- ABOUT THIS EXERCISE -
Search the listing for the word "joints" and copy every line where it turns up.

- SUPPLIED DATA -

***

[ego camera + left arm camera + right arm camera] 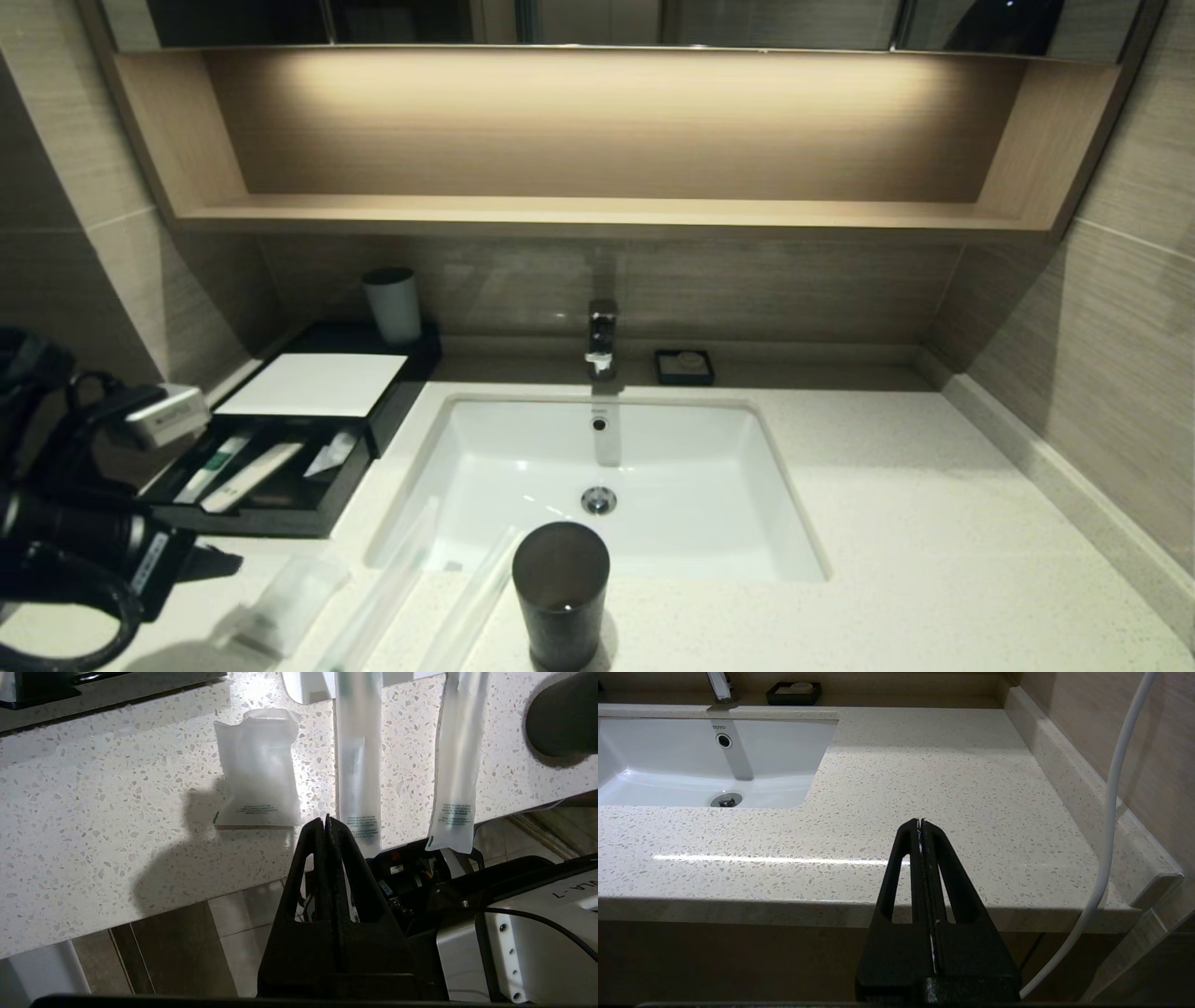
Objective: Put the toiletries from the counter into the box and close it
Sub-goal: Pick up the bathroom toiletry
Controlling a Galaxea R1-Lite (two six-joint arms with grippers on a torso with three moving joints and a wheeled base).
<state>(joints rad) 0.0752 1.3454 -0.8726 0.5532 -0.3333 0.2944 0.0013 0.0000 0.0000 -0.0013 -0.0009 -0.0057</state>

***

- EXPECTED ANSWER -
Controlling a Galaxea R1-Lite (two six-joint arms with grippers on a torso with three moving joints and a wheeled base).
<state>(joints rad) 0.0752 1.3454 -0.8726 0.5532 -0.3333 0.2944 0.0013 0.0000 0.0000 -0.0013 -0.0009 -0.0057</state>

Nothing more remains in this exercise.